(Activity) Report each line below that carries the word "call".

(Data for the task)
.....

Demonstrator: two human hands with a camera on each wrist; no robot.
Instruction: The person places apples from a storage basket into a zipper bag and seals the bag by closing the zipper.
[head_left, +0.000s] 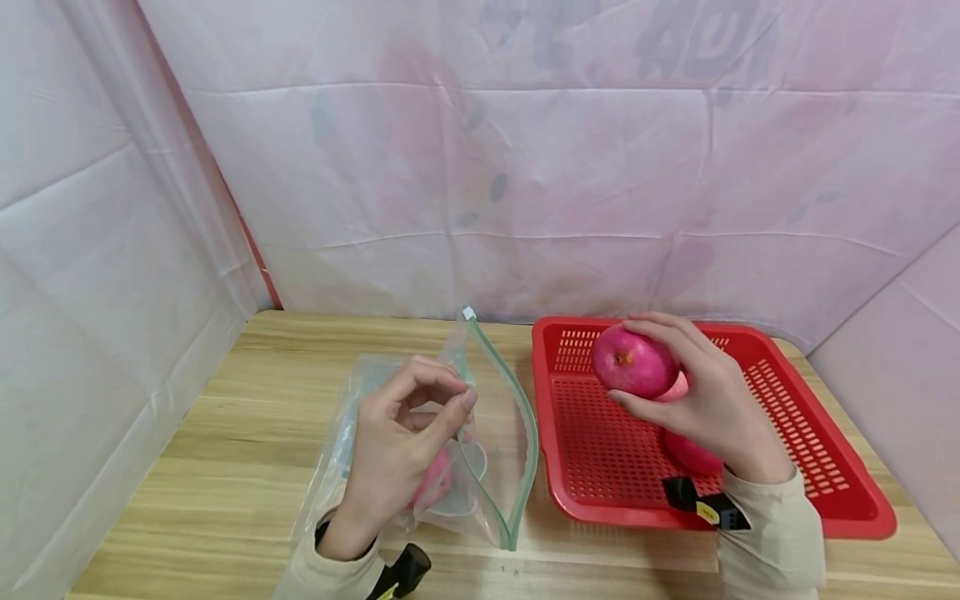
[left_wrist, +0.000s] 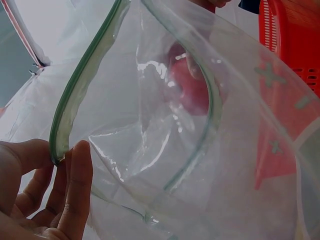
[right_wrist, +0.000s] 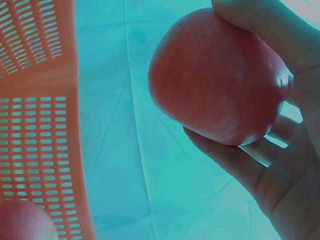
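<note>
My left hand [head_left: 405, 446] pinches the green-edged rim of a clear zip bag [head_left: 527, 417] between thumb and fingers. The bag's mouth gapes to the right, with a white slider at its far end. Through the film a pink apple [head_left: 433, 482] shows in the bag, partly hidden by the hand. My right hand [head_left: 708, 392] grips another pinkish-red apple [head_left: 634, 361] above the red basket [head_left: 551, 417]. In the right wrist view, thumb and fingers curl round this apple [right_wrist: 215, 80]. More apples [head_left: 692, 454] lie in the basket under that hand, partly covered.
The shallow, slotted basket stands right of the bag on a wooden table [head_left: 240, 433]. Pale printed cloth [head_left: 555, 167] hangs behind the table and along both sides. Each wrist wears a black camera strap [head_left: 723, 510].
</note>
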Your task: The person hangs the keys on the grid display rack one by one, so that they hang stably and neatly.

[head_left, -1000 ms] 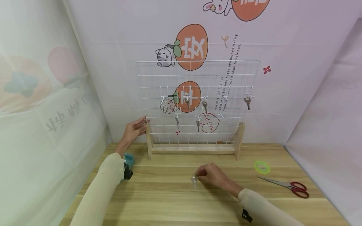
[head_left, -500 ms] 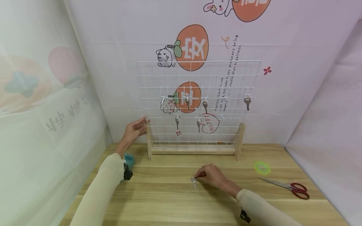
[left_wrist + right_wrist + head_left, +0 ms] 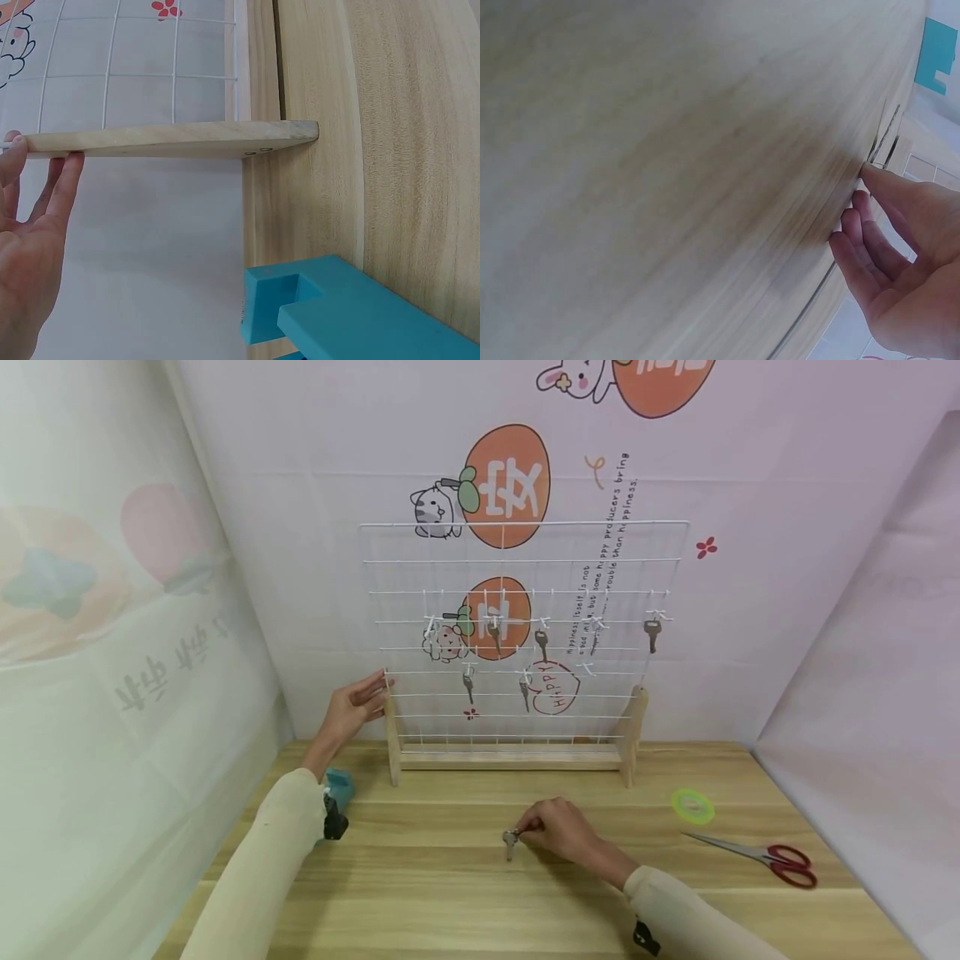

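A white wire grid rack (image 3: 517,718) with wooden side supports stands at the back of the table. Several keys hang from it, among them a dark key (image 3: 652,635) at the right. My left hand (image 3: 351,706) holds the upper end of its left wooden support (image 3: 172,139), fingertips against the wood. In front of the rack, my right hand (image 3: 562,828) pinches a small silver key (image 3: 510,845) by its head end, close to the tabletop. The right wrist view shows thumb and fingers of that hand (image 3: 907,255) drawn together, the key's edge only a thin line.
Red-handled scissors (image 3: 765,856) lie at the right, with a yellow-green ring (image 3: 693,807) behind them. A teal tape dispenser (image 3: 337,307) stands beside my left forearm. Printed cloth walls (image 3: 300,527) enclose the table.
The silver key in my right hand has shifted slightly left and turned, now looking greyer and less shiny. My left hand stays on the rack.
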A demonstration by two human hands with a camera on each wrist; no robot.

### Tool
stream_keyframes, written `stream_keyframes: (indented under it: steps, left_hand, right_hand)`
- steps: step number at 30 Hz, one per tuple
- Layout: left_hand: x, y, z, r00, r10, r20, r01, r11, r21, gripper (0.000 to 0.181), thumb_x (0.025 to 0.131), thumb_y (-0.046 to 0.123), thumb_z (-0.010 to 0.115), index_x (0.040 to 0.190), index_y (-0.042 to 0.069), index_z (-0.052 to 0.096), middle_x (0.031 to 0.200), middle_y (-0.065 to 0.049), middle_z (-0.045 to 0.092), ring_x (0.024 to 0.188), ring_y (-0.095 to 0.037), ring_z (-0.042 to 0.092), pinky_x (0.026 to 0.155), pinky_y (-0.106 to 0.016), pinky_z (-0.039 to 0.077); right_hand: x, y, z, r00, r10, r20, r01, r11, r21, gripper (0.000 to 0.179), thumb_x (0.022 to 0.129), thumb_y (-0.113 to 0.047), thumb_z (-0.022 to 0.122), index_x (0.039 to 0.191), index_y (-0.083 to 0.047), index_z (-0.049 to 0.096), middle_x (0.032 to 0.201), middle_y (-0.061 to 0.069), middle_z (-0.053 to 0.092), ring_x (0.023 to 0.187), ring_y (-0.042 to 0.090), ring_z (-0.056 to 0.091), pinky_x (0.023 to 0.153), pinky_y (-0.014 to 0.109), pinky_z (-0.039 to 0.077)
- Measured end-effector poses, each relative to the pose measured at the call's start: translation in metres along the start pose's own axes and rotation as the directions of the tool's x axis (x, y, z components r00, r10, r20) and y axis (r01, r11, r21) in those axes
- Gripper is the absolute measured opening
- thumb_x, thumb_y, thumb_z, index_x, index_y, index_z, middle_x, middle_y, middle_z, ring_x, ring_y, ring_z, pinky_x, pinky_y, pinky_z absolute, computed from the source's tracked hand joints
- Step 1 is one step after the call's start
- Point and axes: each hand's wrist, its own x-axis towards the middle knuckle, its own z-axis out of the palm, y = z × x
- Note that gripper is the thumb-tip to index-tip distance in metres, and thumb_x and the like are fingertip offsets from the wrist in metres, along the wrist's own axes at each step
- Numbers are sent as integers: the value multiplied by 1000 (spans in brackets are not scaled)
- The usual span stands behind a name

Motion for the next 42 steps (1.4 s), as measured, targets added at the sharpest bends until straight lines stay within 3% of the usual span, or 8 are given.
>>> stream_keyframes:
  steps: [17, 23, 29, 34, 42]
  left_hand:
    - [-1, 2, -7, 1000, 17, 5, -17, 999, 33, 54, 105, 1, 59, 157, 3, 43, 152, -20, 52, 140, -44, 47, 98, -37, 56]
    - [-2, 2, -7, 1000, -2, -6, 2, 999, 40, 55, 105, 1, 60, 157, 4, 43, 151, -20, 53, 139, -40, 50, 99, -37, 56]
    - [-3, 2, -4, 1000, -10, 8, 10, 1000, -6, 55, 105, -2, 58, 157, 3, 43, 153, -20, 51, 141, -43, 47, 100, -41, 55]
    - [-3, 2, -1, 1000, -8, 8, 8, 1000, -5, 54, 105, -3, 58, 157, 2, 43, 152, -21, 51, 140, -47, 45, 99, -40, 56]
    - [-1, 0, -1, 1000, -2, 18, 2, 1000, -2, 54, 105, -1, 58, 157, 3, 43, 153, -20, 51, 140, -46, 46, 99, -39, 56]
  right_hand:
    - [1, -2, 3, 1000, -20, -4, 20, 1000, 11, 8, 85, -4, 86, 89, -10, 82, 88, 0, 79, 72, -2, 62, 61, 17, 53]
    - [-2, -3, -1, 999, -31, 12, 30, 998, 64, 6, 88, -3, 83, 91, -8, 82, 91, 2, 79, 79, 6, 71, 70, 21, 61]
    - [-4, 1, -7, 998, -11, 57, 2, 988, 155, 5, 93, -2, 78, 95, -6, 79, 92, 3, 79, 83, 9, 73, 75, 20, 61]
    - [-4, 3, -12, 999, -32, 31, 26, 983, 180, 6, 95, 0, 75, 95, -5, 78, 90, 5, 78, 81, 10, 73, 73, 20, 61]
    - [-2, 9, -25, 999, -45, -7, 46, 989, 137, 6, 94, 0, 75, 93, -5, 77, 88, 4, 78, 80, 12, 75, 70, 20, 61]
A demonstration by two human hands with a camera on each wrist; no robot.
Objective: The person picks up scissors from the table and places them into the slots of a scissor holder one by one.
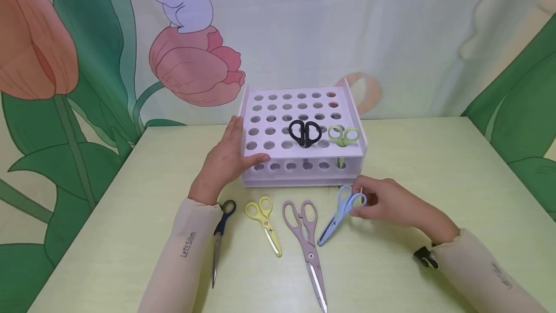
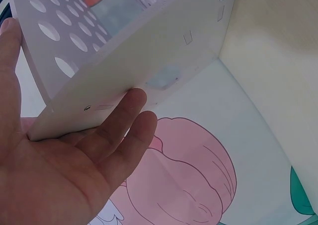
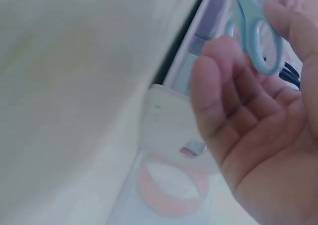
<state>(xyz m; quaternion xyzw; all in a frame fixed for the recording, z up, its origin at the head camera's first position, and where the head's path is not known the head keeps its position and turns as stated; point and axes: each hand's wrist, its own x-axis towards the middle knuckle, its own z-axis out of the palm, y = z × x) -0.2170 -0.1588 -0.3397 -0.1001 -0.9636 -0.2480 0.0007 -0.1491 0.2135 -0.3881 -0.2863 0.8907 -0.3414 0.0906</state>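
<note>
A white rack [image 1: 299, 151] with rows of round holes stands at the back of the table. My left hand [image 1: 223, 156] rests on its left end, the thumb over the front top edge and the fairly straight fingers along the outer side panel [image 2: 149, 71]. By the rack's front right corner, my right hand [image 1: 386, 202] pinches a handle loop of the light blue scissors [image 1: 340, 214], whose blades point toward the front left. The right wrist view shows thumb and fingers on either side of the blue handle [image 3: 256, 31]. Black scissors [image 1: 305, 133] and light green scissors [image 1: 343, 135] stand handles-up in the rack.
Dark-handled scissors [image 1: 219, 235] lie beside the left forearm. Yellow scissors [image 1: 266, 226] and larger mauve scissors [image 1: 309, 255] lie in front of the rack, handles toward it. A printed curtain [image 1: 347, 28] hangs behind the table. A black buckle [image 1: 425, 257] hangs at the right wrist.
</note>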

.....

(Task response)
- Measured end-effector poses, each relative to the pose measured at the call's start: translation in metres along the start pose's own axes and rotation as the directions of the tool's x axis (x, y, z components r00, r10, r20) and y axis (r01, r11, r21) in those axes
- Step 1 is one step after the call's start

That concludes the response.